## WORK ITEM
In the listing that follows, copy out each line that includes the word "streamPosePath".

## DATA EXCERPT

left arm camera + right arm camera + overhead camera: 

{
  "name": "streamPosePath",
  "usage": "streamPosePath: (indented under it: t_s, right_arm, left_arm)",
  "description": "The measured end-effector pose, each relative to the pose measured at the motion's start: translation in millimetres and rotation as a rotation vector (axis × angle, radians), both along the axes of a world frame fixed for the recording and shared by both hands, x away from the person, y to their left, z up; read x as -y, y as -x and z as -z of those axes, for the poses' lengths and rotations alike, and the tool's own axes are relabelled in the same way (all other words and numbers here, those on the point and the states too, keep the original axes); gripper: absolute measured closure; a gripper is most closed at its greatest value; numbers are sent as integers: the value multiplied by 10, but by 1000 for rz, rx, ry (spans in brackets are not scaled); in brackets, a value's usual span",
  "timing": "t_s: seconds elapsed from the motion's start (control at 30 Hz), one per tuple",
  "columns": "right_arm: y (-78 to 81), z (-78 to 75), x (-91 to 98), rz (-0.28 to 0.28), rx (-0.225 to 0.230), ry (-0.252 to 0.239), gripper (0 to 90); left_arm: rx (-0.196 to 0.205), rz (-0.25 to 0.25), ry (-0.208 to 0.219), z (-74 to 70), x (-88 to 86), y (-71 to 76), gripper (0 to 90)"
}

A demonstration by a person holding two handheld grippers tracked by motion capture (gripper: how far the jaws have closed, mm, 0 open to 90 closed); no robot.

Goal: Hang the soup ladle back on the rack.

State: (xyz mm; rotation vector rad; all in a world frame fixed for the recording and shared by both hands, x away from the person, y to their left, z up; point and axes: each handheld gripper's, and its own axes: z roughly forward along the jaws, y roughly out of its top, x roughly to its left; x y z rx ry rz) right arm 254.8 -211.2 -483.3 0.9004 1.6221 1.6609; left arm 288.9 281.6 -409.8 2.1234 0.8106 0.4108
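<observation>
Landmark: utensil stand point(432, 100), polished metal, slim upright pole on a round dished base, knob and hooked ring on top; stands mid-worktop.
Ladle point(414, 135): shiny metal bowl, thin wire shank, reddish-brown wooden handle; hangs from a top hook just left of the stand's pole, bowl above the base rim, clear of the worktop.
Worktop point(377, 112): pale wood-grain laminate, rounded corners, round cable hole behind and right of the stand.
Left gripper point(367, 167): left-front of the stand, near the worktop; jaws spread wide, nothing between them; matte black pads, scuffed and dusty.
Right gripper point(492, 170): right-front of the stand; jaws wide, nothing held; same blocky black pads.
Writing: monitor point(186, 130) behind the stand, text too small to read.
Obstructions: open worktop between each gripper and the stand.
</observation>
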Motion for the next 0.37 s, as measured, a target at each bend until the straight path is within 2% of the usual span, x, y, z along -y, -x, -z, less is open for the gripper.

## YOUR SOLUTION
  "name": "streamPosePath",
  "usage": "streamPosePath: (indented under it: t_s, right_arm, left_arm)",

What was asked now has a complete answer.